Prior to the ELISA assay, the saliva and epithelial cells were collected from the swabs by adding 1.5 mL of phosphate-buffered saline (PBS) (Thermo Scientific TM OxoidTM, Basingstoke Hampshire, England), pH 7.2, to each tube containing the saliva specimen, followed by a vigorous 2800 rpm on the vortex (Vortex-5, Kylin-Bell lab instruments Co., Haimen, Jiangsu, China); then, the suspension of 1 mL was transferred to a new tube and kept at −20 °C as previously described [27]. Demographic data, clinical symptoms, and breastfeeding status of the participants were collected on pre-printed information forms.

2.4. RNA Extraction, NoV Detection, and Genotyping

The RNA extraction procedure was performed on all the stool specimens using the Boom method [28] prior to NoV detection and genotyping as previously described [24,25]. The RNA extracts were then subjected to the testing process for NoV detection with real-time PCR using a Corbet Research Rotor Gene 6000 platform [29]. To confirm the detected NoV strains, the genotyping procedures were performed as previously reported by Khumela et al. (2023) [29]. The PCR products of the amplified fragments were directly purified with a master mix of EXoSAP (Nucleics, Woollahra, NWS, Australia). All the purified amplicons were sent for partial sequencing at Ingaba BiotecTM (Pretoria, South Africa). The Sanger sequencing was performed using the same specific primers for the amplification on the ABI 3500XL Genetic Analyzer POP7TM (Thermo-Scientific). The nucleotide sequences obtained were compared with the reference strains in the NCBI Genbank using the BLAST tool available at http://www.ncbi.nlm.nih.gov/blast (accessed on 13 March 2023), then analyzed for genotyping using Noronet typing tools (https://www.rivm.nl/mpf/typingtool/norovirus/) accessed on 15 March 2023 [30]. All the nucleotide sequences of NoV strains determined are available in the GenBank database under the accession numbers OQ048857.1-OQ048862.1; ON008179.1; OP600465.1-OP600467.1; OP257195.1; OM948744.1-OM948745.1; OM961396.1; OM961398.1-OM961399.1; OM970798.1-OM970799.1; OM970802.1; OM985015.1-OM985016.1; and OM993270.1-OM993271.1.

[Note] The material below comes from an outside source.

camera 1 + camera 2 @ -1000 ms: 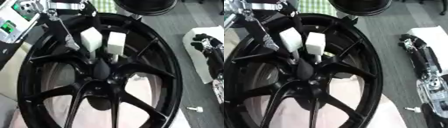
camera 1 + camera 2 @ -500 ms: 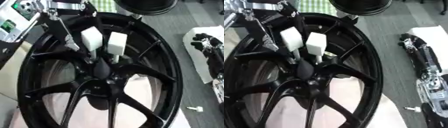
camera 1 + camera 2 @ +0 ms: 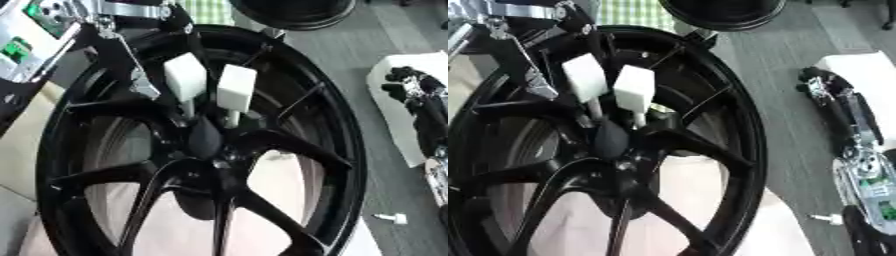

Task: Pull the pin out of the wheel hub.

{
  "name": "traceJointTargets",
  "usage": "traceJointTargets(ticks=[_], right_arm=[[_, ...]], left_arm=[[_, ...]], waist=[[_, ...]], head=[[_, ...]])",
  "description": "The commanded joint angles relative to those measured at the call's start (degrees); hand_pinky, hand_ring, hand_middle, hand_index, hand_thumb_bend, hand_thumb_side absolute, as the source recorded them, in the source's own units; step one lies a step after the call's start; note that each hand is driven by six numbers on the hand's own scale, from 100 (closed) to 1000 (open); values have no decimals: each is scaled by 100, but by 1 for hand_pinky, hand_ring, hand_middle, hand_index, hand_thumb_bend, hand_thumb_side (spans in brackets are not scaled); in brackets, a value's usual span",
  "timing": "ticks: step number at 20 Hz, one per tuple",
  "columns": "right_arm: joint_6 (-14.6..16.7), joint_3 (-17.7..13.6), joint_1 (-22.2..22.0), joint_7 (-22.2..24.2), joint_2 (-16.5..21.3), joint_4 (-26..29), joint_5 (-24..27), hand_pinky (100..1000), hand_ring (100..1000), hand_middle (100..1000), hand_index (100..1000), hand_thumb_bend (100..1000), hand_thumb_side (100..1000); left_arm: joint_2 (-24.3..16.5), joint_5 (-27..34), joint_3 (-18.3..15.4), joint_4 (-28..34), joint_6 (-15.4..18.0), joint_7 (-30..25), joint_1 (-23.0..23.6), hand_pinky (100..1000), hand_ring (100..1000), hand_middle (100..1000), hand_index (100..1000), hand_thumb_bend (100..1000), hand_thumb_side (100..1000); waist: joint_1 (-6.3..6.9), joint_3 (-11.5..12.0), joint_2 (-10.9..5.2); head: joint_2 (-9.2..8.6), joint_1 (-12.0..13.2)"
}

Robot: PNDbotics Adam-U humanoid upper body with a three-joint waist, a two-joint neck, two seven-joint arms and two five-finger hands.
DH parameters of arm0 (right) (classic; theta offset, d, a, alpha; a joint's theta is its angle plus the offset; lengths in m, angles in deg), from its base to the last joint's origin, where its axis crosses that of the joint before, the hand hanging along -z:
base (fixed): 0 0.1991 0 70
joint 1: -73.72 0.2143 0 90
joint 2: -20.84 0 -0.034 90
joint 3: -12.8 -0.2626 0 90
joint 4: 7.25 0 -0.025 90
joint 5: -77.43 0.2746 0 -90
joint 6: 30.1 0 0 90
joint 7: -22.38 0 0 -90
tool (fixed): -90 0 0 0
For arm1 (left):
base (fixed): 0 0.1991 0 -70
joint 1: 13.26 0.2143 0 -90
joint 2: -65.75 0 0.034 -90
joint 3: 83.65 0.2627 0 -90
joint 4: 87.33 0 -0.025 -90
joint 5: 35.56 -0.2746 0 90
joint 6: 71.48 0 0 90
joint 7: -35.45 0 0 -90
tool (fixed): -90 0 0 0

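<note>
Filling most of both views, one large glossy black spoked wheel hub (image 3: 210, 150) lies flat, its lower rim and left edge cut off by the frame. Two white block-headed pins (image 3: 234, 87) stand upright on thin stems just above the hub's centre cap, side by side and apart from each other; where the stems enter the hub is dark and hard to make out. Coming in from the upper left of the hub, the left hand (image 3: 140, 82) shows as a black and silver linkage reaching down beside the left pin; whether its fingers are spread or pinching cannot be told, since they merge with the black spokes. To the right of the hub, well apart from it, the right hand (image 3: 846, 117) rests against a white sheet (image 3: 404, 80), its fingers lying relaxed and fairly straight, holding nothing. One small white pin-like piece (image 3: 389, 218) lies on the grey floor (image 3: 350, 55) off the hub's lower right rim. A second black wheel (image 3: 293, 11) is cut off above the hub. Grey floor lies open between hub and sheet.
</note>
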Motion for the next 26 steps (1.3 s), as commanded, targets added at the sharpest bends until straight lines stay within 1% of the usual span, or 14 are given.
traceJointTargets(ticks=[1, 8, 15, 16, 21, 26], right_arm=[[-3, -16, 49, 8, 111, 110, 16, 897, 770, 723, 765, 156, 672], [-4, -12, 39, 12, 124, 107, 8, 897, 770, 723, 765, 156, 672], [-3, -14, 38, 8, 120, 107, 6, 897, 770, 723, 765, 156, 671], [-3, -14, 41, 8, 118, 108, 7, 897, 770, 723, 765, 156, 671], [-2, -14, 47, 7, 111, 111, 14, 897, 770, 723, 765, 156, 670], [-4, -14, 54, 4, 108, 113, 12, 897, 770, 723, 765, 157, 669]], left_arm=[[-113, 59, -75, 40, 295, -339, -168, 713, 580, 565, 683, 557, 100], [-137, 92, -43, 67, 236, -339, -216, 715, 585, 576, 694, 579, 100], [-120, 189, -80, 51, 175, -339, -231, 709, 574, 559, 684, 563, 100], [-114, 193, -82, 47, 171, -339, -229, 695, 553, 519, 656, 535, 100], [-69, 252, -98, 1, 150, -339, -232, 678, 515, 459, 595, 503, 100], [-47, 317, -73, -37, 112, -339, -226, 670, 495, 428, 566, 486, 100]], waist=[[-15, 6, -126], [-7, 25, -141], [-6, 20, -143], [-6, 17, -142], [-6, 6, -143], [-3, -3, -144]], head=[[-22, -7], [-27, -21], [-31, -28], [-35, -26], [-47, -9], [-61, -5]])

2.5. Vesikari Scoring System for Assessment of Severity of NoV-Associated AGE

To evaluate the severity of NoV-associated AGE, we used the vesikari score system (Table 1) as previously described [9,10]. The following clinical data were recorded to calculate the score: the number and duration of diarrhea and vomiting episodes, the maximum body temperature, severity of dehydration, and treatment modalities. The classification of dehydration severity was carried out by the qualified nurses on the basis of the loss of body weight (1–5%: moderate dehydration; ≥6%: severe dehydration) and the dehydration treatment based on the dehydration level (mild dehydration: treat at home by giving liquid and food; moderate dehydration: treat using ORS solution in the clinic; severe dehydration: treat using IV therapy administered at the clinic) [10,31,32]. Any score below seven was considered as mild acute gastroenteritis, scores between seven and ten were classified as moderate acute gastroenteritis, and scores equal to or higher than eleven were categorized as severe acute gastroenteritis.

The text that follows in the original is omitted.